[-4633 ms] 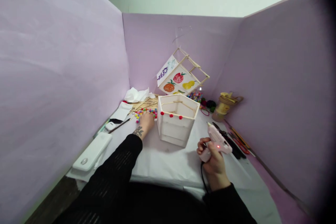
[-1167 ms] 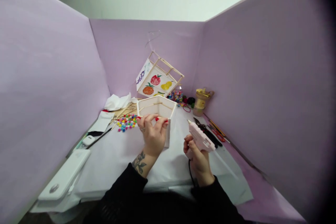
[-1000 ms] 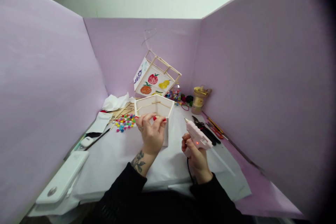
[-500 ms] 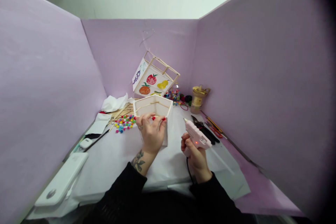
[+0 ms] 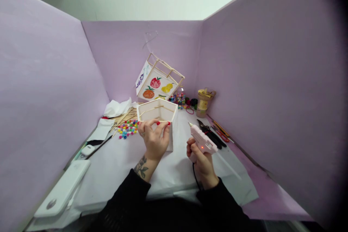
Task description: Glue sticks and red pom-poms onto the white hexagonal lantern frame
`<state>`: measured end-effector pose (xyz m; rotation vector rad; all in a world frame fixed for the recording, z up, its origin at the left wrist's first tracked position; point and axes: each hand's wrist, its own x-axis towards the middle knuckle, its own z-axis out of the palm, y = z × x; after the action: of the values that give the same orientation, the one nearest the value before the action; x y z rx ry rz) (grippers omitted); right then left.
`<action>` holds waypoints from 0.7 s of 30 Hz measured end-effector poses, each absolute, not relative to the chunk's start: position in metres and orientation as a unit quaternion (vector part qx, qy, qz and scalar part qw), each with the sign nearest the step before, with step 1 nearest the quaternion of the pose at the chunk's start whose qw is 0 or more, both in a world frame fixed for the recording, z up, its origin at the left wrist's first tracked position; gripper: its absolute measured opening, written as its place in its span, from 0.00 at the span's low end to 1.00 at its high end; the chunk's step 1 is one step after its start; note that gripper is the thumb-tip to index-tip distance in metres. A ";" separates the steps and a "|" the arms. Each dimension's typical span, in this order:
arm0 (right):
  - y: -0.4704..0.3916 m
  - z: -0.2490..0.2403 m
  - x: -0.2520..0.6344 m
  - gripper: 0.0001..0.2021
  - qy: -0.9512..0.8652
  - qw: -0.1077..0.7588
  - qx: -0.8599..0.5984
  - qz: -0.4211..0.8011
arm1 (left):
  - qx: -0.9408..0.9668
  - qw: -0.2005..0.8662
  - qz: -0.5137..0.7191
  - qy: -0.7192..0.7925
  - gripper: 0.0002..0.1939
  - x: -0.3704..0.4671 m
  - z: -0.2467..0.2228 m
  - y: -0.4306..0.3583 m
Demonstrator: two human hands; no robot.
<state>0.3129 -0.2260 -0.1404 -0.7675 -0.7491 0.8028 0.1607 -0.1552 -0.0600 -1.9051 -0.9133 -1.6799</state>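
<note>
My left hand [image 5: 153, 139] rests on the front rim of a white open-topped lantern frame [image 5: 158, 113] made of sticks and paper, its fingertips pressing among small red pompoms on that rim. My right hand [image 5: 199, 157] grips a pink glue gun [image 5: 202, 140] with a lit red light. The gun's nozzle points up and left, a short way right of the frame. A pile of coloured pompoms [image 5: 126, 129] lies just left of the frame.
A finished lantern with painted fruit [image 5: 156, 81] leans on the back wall. Wooden sticks [image 5: 122, 116], white paper [image 5: 116, 107], a white box [image 5: 63, 188], scissors and cutters [image 5: 213, 132] and a twine spool [image 5: 202, 103] lie around. Purple walls [image 5: 46, 79] enclose the table.
My left hand left the pompom pile and came to the frame's front rim, where it has stayed. The view shifted slightly; the right hand keeps the glue gun in place.
</note>
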 end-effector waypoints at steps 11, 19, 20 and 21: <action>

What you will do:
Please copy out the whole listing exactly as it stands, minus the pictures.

Answer for the task:
[-4633 ms] 
[-1167 ms] 
[-1000 ms] 
[-500 ms] 
[+0 ms] 
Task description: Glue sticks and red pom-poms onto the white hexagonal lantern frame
`<state>`: measured end-effector pose (xyz m; rotation vector rad; all in a world frame fixed for the recording, z up, its origin at the left wrist's first tracked position; point and axes: each hand's wrist, its own x-axis towards the middle knuckle, its own z-axis out of the palm, y = z × x; after the action: of the values that give the same orientation, the one nearest the value before the action; x y z rx ry rz) (grippers omitted); right then left.
`<action>` holds waypoints from 0.7 s of 30 Hz measured end-effector poses, each absolute, not relative to the chunk's start: position in metres and orientation as a unit quaternion (vector part qx, qy, qz and scalar part qw), each with the sign nearest the step before, with step 1 nearest the quaternion of the pose at the chunk's start whose qw is 0 or more, both in a world frame fixed for the recording, z up, its origin at the left wrist's first tracked position; gripper: its absolute measured opening, written as its place in its span, from 0.00 at the span's low end to 1.00 at its high end; the chunk's step 1 is one step after its start; note that gripper is the thumb-tip to index-tip distance in metres. A ";" separates the steps and a "|" the arms. Each dimension's typical span, in this order:
arm0 (right):
  - y: -0.4704..0.3916 m
  - z: -0.2490..0.2403 m
  - x: -0.2520..0.6344 m
  - gripper: 0.0001..0.2021
  - qy: -0.9512..0.8652
  - qw: -0.1077..0.7588
  - qx: -0.8599..0.5984
  - qz: -0.4211..0.8011
arm1 (left):
  - qx: -0.9408..0.9668
  - qw: -0.2005..0.8662
  - qz: -0.5137..0.7191
  - qy: -0.7192..0.7925
  - gripper: 0.0002..0.1939
  - x: -0.3704..0.4671 m
  - z: -0.2467..0.2228 m
  - y: -0.4306..0.3583 m
Demonstrator: two human hands; no robot.
<state>0.3129 -0.2260 -0.1404 -0.7675 -0.7491 0.8028 0.1607 -0.1552 -0.0600 -1.9051 -0.9133 -1.6799</state>
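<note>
My left hand [image 5: 153, 139] rests on the front rim of a white open-topped lantern frame [image 5: 158, 113] made of sticks and paper, its fingertips pressing among small red pompoms on that rim. My right hand [image 5: 199, 157] grips a pink glue gun [image 5: 202, 140] with a lit red light. The gun's nozzle points up and left, a short way right of the frame. A pile of coloured pompoms [image 5: 126, 129] lies just left of the frame.
A finished lantern with painted fruit [image 5: 156, 81] leans on the back wall. Wooden sticks [image 5: 122, 116], white paper [image 5: 116, 107], a white box [image 5: 63, 188], scissors and cutters [image 5: 213, 132] and a twine spool [image 5: 202, 103] lie around. Purple walls [image 5: 46, 79] enclose the table.
My left hand left the pompom pile and came to the frame's front rim, where it has stayed. The view shifted slightly; the right hand keeps the glue gun in place.
</note>
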 end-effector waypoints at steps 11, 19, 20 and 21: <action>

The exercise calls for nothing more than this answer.